I find that life is so busy - kids, work, family, friends, housework, study, gym - that it is easy to lose sight of the big picture. Life drifts by and months go past without any progress towards the areas of life that you want to change. We are pulled along by the flow of daily life and all of a sudden another year has swept by.
For the first time in a long time, I have set real goals for my own life for 2015. As I have already mentioned, realising that we're half way there and I have made no progress on any of them is frightening me. Rather than be disappointed in myself (something I excel at), I am making a conscious effort to remain positive. To take the time now to refocus on my ambitions and reassess the situation. Circumstances have changed somewhat for me in the last six months and I am not where I had hoped to be. Nevertheless, it is important to focus ahead and aim high.
My children are happy and healthy. I am in love. I have at least started formal study which will hopefully put me on the right path for career progression and an inspiring professional life. And I have a wonderful Hawaiian holiday coming up at the end of the month which will get me away from the Antarctic winds that have been freezing me to the bone lately.

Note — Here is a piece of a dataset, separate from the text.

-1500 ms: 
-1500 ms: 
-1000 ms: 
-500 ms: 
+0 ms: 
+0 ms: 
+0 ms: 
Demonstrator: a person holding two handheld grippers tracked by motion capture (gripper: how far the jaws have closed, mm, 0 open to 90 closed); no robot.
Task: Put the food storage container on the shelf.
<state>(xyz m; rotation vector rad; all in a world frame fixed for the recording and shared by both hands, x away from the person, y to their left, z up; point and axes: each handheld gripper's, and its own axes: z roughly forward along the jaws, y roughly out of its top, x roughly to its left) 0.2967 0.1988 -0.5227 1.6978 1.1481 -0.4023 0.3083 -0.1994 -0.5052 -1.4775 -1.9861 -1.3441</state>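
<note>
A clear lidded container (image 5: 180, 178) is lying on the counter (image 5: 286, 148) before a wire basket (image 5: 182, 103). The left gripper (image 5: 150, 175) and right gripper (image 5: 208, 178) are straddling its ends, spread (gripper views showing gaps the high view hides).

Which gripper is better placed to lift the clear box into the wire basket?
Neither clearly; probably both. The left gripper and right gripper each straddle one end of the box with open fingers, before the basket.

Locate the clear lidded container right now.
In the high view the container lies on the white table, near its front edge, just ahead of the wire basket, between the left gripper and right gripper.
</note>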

There is still a lot of work to be done in the latter half of 2015 to ensure that I am in a better position entering into 2016 but I am on my way and I have reassessed my priorities to ensure success. Accepting there are things that are out of my control is a big part of ensuring that I maintain motivation and perspective in achieving my goals. I cannot help illness or injury. While they will affect my training and impose on my fitness goals, they are out of my control and therefore not worthy of my attention. I have instead chosen to focus on healthy eating and maintaining hydration to ensure that I give my body the best chance to fight off infection. I am trying to address my sleep issues so as to set myself up for optimal physical health.
I feel like my mental health is suffering of late so I have reprioritised to ensure that this gets the attention and time required to ensure that my stress levels are under control. While maintaining honesty, integrity and compassion, my focus is to get my head into the right space for repair and growth.
We may be six months into 2015 but there's still so much opportunity to achieve greatness this year. Up and at 'em!